Additionally, although it was not the focus of this expert panel, many of the limitations of the existing scales are applicable to the younger adult population in addition to the older adult population. The newly-developed scale may also be applicable to identify younger adults who have a TBI that requires trauma center care, but this needs to be empirically tested.

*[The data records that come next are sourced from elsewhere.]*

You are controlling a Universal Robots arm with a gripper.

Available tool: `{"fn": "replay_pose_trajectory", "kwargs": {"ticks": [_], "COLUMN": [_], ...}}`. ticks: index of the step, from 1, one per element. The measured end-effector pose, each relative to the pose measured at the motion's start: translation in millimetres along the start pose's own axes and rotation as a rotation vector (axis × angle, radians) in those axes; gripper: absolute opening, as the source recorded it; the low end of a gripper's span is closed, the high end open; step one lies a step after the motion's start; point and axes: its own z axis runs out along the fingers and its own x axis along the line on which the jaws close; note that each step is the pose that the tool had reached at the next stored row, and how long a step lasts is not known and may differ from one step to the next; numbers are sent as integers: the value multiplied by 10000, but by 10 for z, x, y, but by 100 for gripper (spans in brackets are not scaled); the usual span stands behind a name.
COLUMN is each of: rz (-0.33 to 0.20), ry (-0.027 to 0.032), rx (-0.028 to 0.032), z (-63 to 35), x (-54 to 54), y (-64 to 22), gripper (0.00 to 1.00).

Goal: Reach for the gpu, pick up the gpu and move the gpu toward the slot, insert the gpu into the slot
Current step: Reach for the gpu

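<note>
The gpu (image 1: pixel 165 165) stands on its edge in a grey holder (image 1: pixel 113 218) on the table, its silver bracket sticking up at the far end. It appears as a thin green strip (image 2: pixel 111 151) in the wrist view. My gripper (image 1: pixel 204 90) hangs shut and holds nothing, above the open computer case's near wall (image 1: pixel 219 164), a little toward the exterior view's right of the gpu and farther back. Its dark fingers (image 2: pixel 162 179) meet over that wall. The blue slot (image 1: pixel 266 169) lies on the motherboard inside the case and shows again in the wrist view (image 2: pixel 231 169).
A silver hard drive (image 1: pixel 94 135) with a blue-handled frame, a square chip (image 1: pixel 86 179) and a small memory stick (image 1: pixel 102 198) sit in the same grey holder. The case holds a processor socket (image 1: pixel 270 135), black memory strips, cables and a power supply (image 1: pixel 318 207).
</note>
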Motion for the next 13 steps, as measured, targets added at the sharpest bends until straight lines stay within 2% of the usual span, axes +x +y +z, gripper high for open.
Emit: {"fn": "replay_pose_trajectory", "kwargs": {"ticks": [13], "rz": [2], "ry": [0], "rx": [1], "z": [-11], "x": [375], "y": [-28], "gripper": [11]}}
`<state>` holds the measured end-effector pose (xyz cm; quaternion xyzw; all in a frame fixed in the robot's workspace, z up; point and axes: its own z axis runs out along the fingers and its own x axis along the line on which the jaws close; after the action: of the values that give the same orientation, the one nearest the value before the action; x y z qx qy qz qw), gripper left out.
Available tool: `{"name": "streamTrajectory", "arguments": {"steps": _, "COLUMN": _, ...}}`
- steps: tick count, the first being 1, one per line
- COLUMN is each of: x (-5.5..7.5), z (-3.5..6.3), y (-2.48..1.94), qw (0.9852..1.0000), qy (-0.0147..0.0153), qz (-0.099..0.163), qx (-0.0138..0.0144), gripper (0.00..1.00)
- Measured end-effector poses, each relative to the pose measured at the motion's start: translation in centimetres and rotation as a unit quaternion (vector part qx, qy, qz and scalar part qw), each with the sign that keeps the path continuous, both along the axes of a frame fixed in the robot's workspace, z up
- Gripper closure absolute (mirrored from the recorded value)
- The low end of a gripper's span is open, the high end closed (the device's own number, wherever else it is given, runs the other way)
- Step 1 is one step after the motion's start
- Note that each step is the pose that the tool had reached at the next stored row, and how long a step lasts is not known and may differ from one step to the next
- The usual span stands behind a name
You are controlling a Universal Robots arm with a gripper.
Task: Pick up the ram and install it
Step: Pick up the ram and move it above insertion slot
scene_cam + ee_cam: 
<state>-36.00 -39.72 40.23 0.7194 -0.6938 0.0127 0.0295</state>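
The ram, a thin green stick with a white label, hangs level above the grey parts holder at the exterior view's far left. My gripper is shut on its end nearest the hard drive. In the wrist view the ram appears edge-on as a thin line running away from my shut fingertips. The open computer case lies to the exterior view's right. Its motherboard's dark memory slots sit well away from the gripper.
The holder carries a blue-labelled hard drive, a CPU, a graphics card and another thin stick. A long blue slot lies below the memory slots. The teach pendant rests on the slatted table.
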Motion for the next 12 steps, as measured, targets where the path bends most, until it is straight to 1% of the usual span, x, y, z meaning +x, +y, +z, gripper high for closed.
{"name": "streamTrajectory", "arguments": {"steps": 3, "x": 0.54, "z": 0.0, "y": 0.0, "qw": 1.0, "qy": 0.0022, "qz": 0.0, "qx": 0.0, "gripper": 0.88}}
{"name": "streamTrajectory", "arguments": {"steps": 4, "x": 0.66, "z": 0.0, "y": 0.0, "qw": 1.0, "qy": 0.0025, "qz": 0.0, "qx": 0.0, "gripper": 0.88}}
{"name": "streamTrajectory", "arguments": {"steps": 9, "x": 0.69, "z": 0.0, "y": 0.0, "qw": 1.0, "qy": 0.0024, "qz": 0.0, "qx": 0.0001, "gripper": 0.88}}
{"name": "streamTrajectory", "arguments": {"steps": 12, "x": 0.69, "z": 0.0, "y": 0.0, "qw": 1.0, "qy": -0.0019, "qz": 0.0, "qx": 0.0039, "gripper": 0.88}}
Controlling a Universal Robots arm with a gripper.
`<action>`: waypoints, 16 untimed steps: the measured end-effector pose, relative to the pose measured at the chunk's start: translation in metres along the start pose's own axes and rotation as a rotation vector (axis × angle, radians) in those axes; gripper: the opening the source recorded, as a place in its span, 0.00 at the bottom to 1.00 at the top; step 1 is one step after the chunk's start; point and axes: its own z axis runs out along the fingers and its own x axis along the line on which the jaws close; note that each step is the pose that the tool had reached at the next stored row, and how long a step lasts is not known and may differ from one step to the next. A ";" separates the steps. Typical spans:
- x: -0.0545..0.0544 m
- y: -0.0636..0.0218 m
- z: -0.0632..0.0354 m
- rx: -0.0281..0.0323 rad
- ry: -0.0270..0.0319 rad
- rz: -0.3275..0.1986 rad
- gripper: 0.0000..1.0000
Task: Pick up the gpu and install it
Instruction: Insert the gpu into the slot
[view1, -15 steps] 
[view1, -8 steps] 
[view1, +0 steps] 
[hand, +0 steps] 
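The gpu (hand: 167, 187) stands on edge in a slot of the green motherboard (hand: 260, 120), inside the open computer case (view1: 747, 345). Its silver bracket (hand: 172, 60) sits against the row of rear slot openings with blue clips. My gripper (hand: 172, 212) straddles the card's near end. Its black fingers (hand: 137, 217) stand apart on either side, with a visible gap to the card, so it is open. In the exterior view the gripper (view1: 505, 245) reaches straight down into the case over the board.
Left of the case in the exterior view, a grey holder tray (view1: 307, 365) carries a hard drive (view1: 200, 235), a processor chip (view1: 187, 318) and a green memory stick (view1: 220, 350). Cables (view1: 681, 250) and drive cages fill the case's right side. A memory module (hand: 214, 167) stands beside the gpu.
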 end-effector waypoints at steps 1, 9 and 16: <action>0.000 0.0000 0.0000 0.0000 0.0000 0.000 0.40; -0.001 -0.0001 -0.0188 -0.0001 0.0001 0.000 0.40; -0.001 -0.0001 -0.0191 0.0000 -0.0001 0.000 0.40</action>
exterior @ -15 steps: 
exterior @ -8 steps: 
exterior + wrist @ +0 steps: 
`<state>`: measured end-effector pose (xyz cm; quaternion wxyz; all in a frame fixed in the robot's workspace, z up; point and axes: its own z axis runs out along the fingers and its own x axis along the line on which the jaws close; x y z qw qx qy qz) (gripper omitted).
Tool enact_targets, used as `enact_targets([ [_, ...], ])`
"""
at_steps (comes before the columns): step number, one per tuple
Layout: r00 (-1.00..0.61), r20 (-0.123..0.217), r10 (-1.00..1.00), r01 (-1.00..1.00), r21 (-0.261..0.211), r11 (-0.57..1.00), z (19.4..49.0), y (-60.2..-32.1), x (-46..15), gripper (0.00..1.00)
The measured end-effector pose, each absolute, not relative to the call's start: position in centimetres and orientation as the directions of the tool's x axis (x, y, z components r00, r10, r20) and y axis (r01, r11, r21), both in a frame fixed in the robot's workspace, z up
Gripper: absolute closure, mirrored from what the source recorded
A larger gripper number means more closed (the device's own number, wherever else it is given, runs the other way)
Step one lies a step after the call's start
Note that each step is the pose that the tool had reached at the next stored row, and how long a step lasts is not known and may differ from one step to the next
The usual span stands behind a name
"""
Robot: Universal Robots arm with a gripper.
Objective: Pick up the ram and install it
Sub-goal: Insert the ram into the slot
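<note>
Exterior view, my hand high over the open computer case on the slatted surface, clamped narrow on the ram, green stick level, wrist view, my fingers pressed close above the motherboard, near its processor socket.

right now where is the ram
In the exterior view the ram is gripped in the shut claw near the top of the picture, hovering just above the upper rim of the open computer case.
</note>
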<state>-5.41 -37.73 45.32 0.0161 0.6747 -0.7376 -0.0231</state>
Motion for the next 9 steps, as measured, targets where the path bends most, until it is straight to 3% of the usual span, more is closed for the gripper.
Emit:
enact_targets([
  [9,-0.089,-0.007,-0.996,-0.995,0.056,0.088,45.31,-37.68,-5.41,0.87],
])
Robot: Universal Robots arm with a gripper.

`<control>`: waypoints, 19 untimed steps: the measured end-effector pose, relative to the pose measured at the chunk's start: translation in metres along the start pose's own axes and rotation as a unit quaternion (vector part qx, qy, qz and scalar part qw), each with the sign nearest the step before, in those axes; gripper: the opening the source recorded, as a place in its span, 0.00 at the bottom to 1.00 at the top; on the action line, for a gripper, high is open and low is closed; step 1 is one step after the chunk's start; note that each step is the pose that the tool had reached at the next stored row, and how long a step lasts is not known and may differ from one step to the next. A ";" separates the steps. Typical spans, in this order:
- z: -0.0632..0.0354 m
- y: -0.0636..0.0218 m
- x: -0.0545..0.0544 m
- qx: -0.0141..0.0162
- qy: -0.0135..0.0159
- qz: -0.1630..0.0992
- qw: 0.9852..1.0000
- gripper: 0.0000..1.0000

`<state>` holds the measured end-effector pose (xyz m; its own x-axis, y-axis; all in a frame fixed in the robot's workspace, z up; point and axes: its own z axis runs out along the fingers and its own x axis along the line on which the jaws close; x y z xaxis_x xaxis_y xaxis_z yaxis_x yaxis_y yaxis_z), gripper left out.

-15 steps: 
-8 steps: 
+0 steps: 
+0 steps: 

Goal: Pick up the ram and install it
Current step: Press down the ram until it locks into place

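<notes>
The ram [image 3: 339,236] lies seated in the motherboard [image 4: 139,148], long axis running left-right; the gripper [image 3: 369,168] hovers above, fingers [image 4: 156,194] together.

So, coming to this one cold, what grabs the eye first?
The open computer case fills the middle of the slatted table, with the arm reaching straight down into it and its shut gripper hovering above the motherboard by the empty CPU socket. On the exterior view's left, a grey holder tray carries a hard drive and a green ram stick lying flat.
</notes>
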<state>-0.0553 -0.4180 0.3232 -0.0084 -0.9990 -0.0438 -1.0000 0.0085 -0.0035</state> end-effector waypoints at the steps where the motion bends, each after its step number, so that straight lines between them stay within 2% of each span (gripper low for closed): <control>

As with any study, ours has limitations that must be considered. First, the panel’s deliberations and conclusions were limited by the lack of empirical evidence for many of these scales, especially among older adults and in the prehospital setting. Therefore, future research must collect data that can be used for validation of the newly developed scheme, as well as existing neurologic scales, to detect TBI that requires transport to a trauma center in injured older adults. Second, the literature review of the scales was a targeted literature review to seek out scales. As such, we do not have information on the number of articles reviewed and did not use a systematic screening process; however, all panel members were given the list of articles, and these content experts with extensive knowledge related to the goal of the study did not identify any missing literature. Third, our panel members were primarily drawn from a single region in the United States and the EMS providers were from one city. These individuals are, however, national leaders in TBI, EMS, trauma, geriatric medicine, and geriatric emergency medicine with extensive grant funding and publications in these areas, as well as participation as a content expert in ACEP, the Institute of Medicine, and the CDC. Fourth, while the panel’s findings about specific scales may not apply to all EMS systems, the overarching clinical concepts should be applicable across geographic areas. Furthermore, our use of the nominal group technique strengthens our findings, as this technique has been shown to produce greater numbers of high quality suggestions and solutions.27 Finally, we did not test the usability or validity of any instrument or the overall scheme, but depended upon the opinions of experienced EMS providers and clinicians. Future work must explore the acceptability, usability and validity of the various scales and schemes.
CONCLUSION
This expert panel determined that existing scales to identify TBI were inadequate for prehospital detection of older adult TBI patients who require transport to a trauma center. The panel proposed a new, dichotomized pathway to assist EMS providers in their selection of an appropriate destination hospital for high-risk older adults with TBI. Future study is needed to determine the validity of this new scale, as well as its undertriage and overtriage rates as applied in the prehospital setting, prior to widely implementing the scale in the prehospital setting.